INFORMATION PROVIDED »
········

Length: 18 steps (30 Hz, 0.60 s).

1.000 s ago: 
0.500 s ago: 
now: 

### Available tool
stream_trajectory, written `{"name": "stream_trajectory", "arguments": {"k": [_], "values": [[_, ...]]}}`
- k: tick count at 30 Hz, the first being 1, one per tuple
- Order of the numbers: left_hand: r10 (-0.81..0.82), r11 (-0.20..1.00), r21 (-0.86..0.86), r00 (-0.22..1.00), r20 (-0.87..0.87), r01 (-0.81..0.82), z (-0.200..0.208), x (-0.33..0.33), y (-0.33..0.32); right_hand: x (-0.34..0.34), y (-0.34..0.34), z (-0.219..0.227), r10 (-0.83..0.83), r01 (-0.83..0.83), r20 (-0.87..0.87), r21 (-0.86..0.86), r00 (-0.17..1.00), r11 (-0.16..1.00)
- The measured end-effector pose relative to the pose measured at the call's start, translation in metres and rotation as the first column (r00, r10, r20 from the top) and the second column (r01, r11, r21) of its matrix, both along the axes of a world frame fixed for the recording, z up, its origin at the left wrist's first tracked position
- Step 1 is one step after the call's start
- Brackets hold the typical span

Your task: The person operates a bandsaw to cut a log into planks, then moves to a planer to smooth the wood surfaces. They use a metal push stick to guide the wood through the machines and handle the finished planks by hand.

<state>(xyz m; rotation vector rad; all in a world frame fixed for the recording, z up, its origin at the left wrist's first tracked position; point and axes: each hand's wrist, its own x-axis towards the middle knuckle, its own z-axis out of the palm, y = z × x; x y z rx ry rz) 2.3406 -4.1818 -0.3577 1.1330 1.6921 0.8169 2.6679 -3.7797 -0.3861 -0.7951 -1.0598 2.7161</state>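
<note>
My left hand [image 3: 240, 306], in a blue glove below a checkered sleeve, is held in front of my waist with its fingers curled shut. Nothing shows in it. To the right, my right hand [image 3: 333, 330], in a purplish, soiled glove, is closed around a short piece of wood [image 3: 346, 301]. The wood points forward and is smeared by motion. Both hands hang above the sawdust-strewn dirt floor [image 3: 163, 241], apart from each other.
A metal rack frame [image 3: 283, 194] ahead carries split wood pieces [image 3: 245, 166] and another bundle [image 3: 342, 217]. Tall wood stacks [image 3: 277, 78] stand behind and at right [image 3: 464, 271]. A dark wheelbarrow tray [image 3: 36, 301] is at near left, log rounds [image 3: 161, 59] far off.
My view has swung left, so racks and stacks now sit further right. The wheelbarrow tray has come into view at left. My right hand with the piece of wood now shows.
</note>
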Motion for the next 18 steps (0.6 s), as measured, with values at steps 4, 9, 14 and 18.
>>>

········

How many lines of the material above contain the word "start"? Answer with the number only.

OUTPUT FOR THIS TASK »
2